金も稼げるし、兄さんを毎日観れるし、正直プラスしかない。まぁ兄さんを独占したいという気持ちは少しだけあったが、それより兄さんの素晴らしさを知ってほしいという気持ちが勝った。一応、掲示板でも少しだけ騒がれているから相手してあげよう。
『うえええ!?お兄さんの動きどうなってんの!?』
『死角からの攻撃を軽々と躱してる…?』
『え?お兄さんはSランクの冒険者?』
銀髪美女:『違うよ。ランクなんて概念、田舎にあるわけないじゃろ?』
『じゃあ、誰なんだあれ!?』
まぁ驚くのも無理はない。私も入院するまで、現世とのずれでわりと苦しんだ。まぁそこにいるハゲにスマホの存在を教えてもらうことによって、私は通常の感覚を手に入れた。
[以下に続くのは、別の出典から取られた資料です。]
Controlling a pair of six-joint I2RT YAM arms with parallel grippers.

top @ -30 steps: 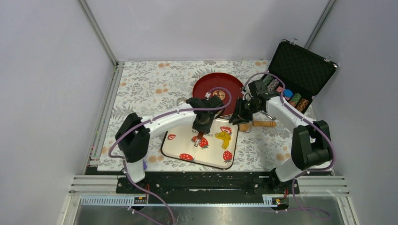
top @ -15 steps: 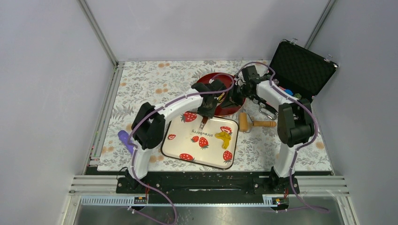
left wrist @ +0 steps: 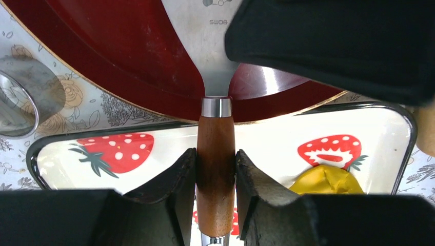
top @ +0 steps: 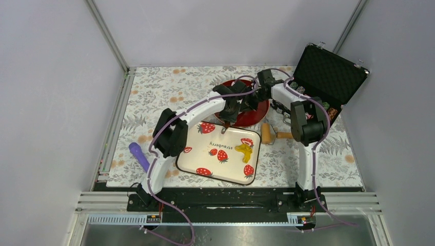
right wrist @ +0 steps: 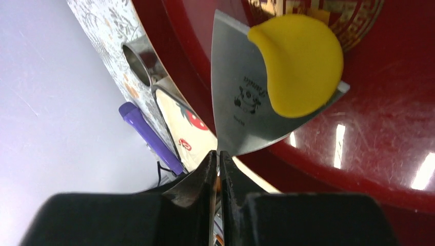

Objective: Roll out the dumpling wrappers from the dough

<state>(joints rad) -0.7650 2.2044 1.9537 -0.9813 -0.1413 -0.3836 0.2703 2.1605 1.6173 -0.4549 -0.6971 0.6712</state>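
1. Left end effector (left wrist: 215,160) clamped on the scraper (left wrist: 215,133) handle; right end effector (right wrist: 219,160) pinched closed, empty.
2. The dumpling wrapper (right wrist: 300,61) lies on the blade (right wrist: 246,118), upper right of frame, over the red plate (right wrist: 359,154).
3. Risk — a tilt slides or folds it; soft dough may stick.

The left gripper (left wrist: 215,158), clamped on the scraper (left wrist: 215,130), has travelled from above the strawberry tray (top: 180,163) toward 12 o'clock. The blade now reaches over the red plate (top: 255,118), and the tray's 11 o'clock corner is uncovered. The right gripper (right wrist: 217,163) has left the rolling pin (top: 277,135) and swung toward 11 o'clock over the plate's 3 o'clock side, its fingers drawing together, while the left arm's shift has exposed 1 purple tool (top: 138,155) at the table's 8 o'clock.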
『お兄さんの動き、尋常じゃないな。何か強力なスキルを持っていると見た』
『た、確かに。義妹ちゃん、お兄さんのスキルってなんなの?』
いやぁこれに関しては私も半信半疑なのだ。兄さんのスキルが『身体強化』とかだったら、まだ分かる。ただ、
『スキル『ホイホイ』って本当になんなんだ。ずっと使い続けているけど、結局何も分からん』
丁度、画面の中の兄さんがスキル名を呟いていた。そう頭が痛くなるのだが、兄さんのスキルは『ホイホイ』というものだ。マジで意味が分からない。
『『ホイホイ』…?なんやそれ?』
『聞いたことがない。何かの隠語か頭文字だけ取ったものか?』
『聞き間違いじゃね?』
まぁそりゃあそうなる。一応、義妹として推測を解説しておくか。
銀髪美女:『スキル『ホイホイ』っていうのはマジな話や。ただ、一応仮説みたいなのは村であってな、Gを捕まえるときのアレあるやん?それを表しているんじゃないかという推測がされている。それを比喩と考えて、兄さんはスキル『ホイホイ』が何かを集める能力なんじゃないかと考えている。だから、兄さんはスキルが発現してから、ずっとホイホイし続けているんや』
『うん、わかんね(笑)』
『本当に謎スキルなんだな。一応スキル図鑑を見てみたんやけど、それらしいものが全く載っていない』
『ホイホイし続けるってなんやねん(笑)』
銀髪美女:『ワイだって馬鹿なことを言っている自覚はあるねん(笑)でも、本当なんだからしゃーないやろ?あ、そんなわけなんでポイズンプレードサンドワームとは素の身体能力だけで戦ってるんやで?』
『それが一番のニュースや!?』
兄さんがポイズンプレードサンドワームと戦っている。久しぶりに見る兄さんの戦闘シーンに私のよだれが止まらないのだが、
「『綺麗なお姉さんホイホイ!』って叫んだのはやり過ぎた。思春期過ぎて消したい記憶だよぉ』
『綺麗なお姉さんホイホイwwww』
『あかん、わいちょっとお兄さんが好きになったwww』
『欲望に忠実やなwwwなんか好き』
『義妹ちゃんドンマイ』
画面の中の兄さんがそんなことを言っていたことを思い出した。私という者がいながら、なぜ美女を望むのかとブチ切れそうになった記憶がある。まぁその時はまだ恋心は自覚していなかったけど
『まぁだからといってミミズ程度に負けることはないんだけどね』
画面の兄さんが本気の表情になる。惚れるし濡れる。
兄さんが素の身体能力で拳を地面に叩きつけると、クレーターができる。そして、五匹ほどいたミミズを手刀でみじん切りにした。
『うえ!?なんじゃこの威力!』
『ヤバすぎやろ!?』
『ねぇマジで身体強化してないの…?』
『確かに…嘘ついているんじゃ…』
『というか毒は…?』
色々な疑問が湧くだろう。だけど、
『ふぅ、毒が効かないくらいに丈夫に生んでくれた両親に感謝を』
素の身体能力で毒が効かないというチートぶりだった。説明しろというコメントで溢れてきたが、兄さんは本当にアタオカなのだ。だから、説明しようにもみたまんまだということしか言うことができない。
私の入院費は一か月で一千万かかるのだ。しかし、それを毎月兄さんは律儀にちゃんと払えるのだ。ポイズンプレードサンドワームレベルの敵を倒さなければそれは不可能だろう。もしくは村で何か秘密があるのかもしれない。それも含めての盗撮配信なのだ。
まぁ規格外の兄さんの力が愚民共に伝わって、配信の同接数が五十人くらいになった。掴みとしてはいいだろう。
「沙雪さま…そろそろ」
「ちっ、わかってるよ」
『
そして、点滴用の管を外し、ベッドの下に隠してあったスリッパをはいた。そして、スムーズに病室を歩く。兄さんがいたら、『沙雪が立った!』とかいうだろう。
そうそう言い忘れていた。
私の病名は突発性ブラコン症候群と呼ばれるものだ。世間一般の通名で言うと、仮病だ。